[BUG]prompt flow eval only supports UTF8 encoding

Open yanggaome opened this issue 1 year ago • 0 comments

Describe the bug A clear and concise description of the bug.

Looking at the evaluation code, it only supports the default UTF-8 encoding:

initial_data_df = pd.read_json(data, lines=True)

https://github.com/microsoft/promptflow/blob/main/src/promptflow-evals/promptflow/evals/evaluate/_evaluate.py#L115

Tested with a jsonL file with encoding='utf-8-sig', it errored out (as expected). Some of our clients are using multilingual input data, and they said 'utf-8-sig' is the only working encoding for them when they just use native promptflow. This seems a gap between promptflow and eval SDK.

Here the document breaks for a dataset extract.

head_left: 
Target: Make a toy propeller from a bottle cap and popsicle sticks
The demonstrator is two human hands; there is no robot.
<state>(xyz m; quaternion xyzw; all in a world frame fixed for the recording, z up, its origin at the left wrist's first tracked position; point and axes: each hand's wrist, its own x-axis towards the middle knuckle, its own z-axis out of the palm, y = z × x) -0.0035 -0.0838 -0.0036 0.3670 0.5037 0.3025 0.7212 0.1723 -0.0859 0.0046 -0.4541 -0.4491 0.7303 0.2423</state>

Traceback (most recent call last):
  File "/anaconda/envs/azureml_py38/lib/python3.9/site-packages/promptflow/evals/evaluate/_evaluate.py", line 115, in _validate_and_load_data
    initial_data_df = pd.read_json(data, lines=True)
  File "/anaconda/envs/azureml_py38/lib/python3.9/site-packages/pandas/io/json/_json.py", line 815, in read_json
    return json_reader.read()
  File "/anaconda/envs/azureml_py38/lib/python3.9/site-packages/pandas/io/json/_json.py", line 1023, in read
    obj = self._get_object_parser(self._combine_lines(data_lines))
  File "/anaconda/envs/azureml_py38/lib/python3.9/site-packages/pandas/io/json/_json.py", line 1051, in _get_object_parser
    obj = FrameParser(json, **kwargs).parse()
  File "/anaconda/envs/azureml_py38/lib/python3.9/site-packages/pandas/io/json/_json.py", line 1187, in parse
    self._parse()
  File "/anaconda/envs/azureml_py38/lib/python3.9/site-packages/pandas/io/json/_json.py", line 1403, in _parse
    ujson_loads(json, precise_float=self.precise_float), dtype=None
ValueError: Expected object or value

The above exception was the direct cause of the following exception:

Traceback (most recent call last):
...
    results = evaluate(
  File "/anaconda/envs/azureml_py38/lib/python3.9/site-packages/promptflow/evals/evaluate/_telemetry/__init__.py", line 138, in wrapper
    result = func(*args, **kwargs)
  File "/anaconda/envs/azureml_py38/lib/python3.9/site-packages/promptflow/evals/evaluate/_evaluate.py", line 381, in evaluate
    raise e
  File "/anaconda/envs/azureml_py38/lib/python3.9/site-packages/promptflow/evals/evaluate/_evaluate.py", line 356, in evaluate
    return _evaluate(
  File "/anaconda/envs/azureml_py38/lib/python3.9/site-packages/promptflow/evals/evaluate/_evaluate.py", line 395, in _evaluate
    input_data_df = _validate_and_load_data(target, data, evaluators, output_path, azure_ai_project, evaluation_name)
  File "/anaconda/envs/azureml_py38/lib/python3.9/site-packages/promptflow/evals/evaluate/_evaluate.py", line 117, in _validate_and_load_data
    raise ValueError(
ValueError: Failed to load data from /xxx/test_data.jsonl. Please validate it is a valid jsonl data. Error: Expected object or value.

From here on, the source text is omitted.